I miss home. I miss our kids. I miss our friends. I miss our dog. Thank goodness, they are well in all the ways that really matter. I’m eternally grateful I was there for our kids during the years they needed me most, and I’m still here on earth for the smaller ways they still do. I miss my kitchen and the chance to cook for them. It will be so good to be back home over the summer, even if that means back and forth between Shaker Heights and Istanbul for a while after June. It will take adjustment for everyone, but if there is one thing I’ve learned to count on, it’s our resilience as individuals and a family. I can’t predict the future, but what I know is that we can face it together.
Sure, I’d rather not be in this fight (at all, much less still after 2 years), but I never wanted to golf in Florida anyway. The whole idea of “retirement” is kinda weird anyway and shifting in seismic ways for all of us. Maybe an apartment overlooking the Bosporus is part of the deal for John and me, with side trips here and there around the world. I can work flexibly from anywhere and appreciate the opportunities people have given me to do so. There is likely some sacred sharing still to be done, bearing witness to this crazy experience, and I won’t stop until cancer is not a threat to anyone anymore…which will certainly take my lifetime. Yes, I still hope my time here on earth includes some kind of “remission.” Some kind of break. Yes, I’m tired.

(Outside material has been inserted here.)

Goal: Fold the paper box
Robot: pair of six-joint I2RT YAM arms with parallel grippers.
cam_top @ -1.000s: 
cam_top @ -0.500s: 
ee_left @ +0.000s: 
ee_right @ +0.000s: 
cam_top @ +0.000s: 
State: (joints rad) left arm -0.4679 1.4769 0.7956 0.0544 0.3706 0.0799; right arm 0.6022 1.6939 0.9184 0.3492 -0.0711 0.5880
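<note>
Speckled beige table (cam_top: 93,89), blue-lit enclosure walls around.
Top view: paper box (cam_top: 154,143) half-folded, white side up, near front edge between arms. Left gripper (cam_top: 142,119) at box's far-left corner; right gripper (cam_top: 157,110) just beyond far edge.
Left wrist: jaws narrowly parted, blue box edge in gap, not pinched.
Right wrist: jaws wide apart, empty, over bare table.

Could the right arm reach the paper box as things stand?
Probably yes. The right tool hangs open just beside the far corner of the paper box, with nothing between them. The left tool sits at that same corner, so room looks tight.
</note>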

Yes, the world feels unstable. But we watched a pancreatic cancer patient go home to Switzerland the other day – alive, well, and having earned his respite from treatment. An unusual and hopeful example of success with a difficult cancer.
As for me…
I’ve been fighting cancer entirely in a pandemic.
I’ve been sentenced to death twice.
Today is not that day. Tomorrow won’t be either.

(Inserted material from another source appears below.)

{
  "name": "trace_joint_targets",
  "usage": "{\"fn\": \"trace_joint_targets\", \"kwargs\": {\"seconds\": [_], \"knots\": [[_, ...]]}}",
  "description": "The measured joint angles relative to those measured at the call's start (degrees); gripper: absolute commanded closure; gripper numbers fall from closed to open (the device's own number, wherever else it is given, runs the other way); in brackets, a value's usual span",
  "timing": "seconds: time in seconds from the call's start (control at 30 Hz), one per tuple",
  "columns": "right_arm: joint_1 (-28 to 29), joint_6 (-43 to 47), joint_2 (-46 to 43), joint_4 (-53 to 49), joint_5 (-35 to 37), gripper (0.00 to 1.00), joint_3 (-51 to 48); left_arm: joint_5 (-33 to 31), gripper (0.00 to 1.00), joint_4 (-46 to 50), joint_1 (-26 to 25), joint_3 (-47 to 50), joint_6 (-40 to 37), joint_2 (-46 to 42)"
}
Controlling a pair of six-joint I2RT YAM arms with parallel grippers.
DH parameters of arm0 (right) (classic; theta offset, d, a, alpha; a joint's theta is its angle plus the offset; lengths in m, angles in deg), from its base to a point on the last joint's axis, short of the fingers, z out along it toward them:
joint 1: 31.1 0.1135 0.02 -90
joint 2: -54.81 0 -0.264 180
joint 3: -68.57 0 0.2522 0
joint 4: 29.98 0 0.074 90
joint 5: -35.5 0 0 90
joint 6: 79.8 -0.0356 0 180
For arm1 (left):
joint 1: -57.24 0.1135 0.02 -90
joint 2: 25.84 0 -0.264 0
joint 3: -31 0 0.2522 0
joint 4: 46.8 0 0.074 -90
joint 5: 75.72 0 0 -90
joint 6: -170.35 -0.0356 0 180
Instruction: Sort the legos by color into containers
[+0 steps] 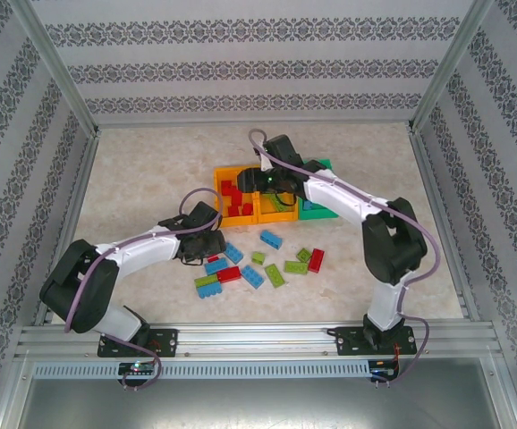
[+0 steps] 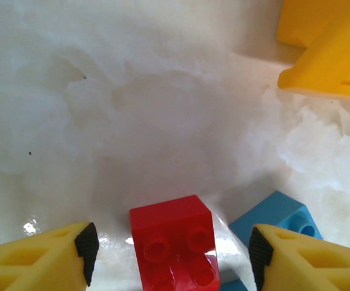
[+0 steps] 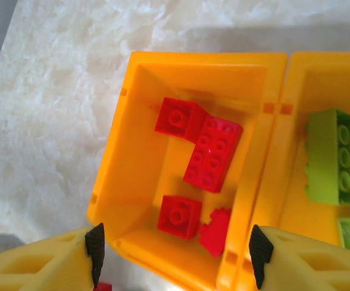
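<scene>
My left gripper (image 2: 172, 254) is low over the table, open, with a red lego (image 2: 174, 245) standing between its fingers and a gap on each side. A blue lego (image 2: 278, 218) lies just to the right of it. My right gripper (image 3: 175, 257) hangs open and empty above the left orange container (image 3: 117, 182), which holds several red legos (image 3: 213, 153), one of them tilted (image 3: 216, 230). The middle orange container (image 3: 296, 139) holds green legos (image 3: 333, 156). In the top view the left gripper (image 1: 207, 243) is at the left end of the loose legos (image 1: 253, 277) and the right gripper (image 1: 272, 183) is over the containers (image 1: 224, 172).
The green container (image 1: 317, 213) closes the row on the right. Loose blue (image 1: 271, 239), green (image 1: 275, 274) and red (image 1: 316, 260) legos are scattered on the marble table in front of the bins. A corner of an orange bin (image 2: 326, 54) is close ahead of the left gripper.
</scene>
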Motion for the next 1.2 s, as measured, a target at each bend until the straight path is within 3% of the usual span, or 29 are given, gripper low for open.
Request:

We moved literally around the world, while our kids and friends and family hold down the fort at home (some of them joining me here so John can go back and forth – thank you!).
And I’m still here.
So, is it empathetic to treat cancer as a chronic condition?
Yes. In fact, I think that’s always the case if we look at it in the right way.
The idea of remission is just one more paradigm holding doctors back from helping patients. Cancer IS a chronic and epidemic condition, individually and societally. Seeing it clearing is the only way we’ll help people survive, now and in the future.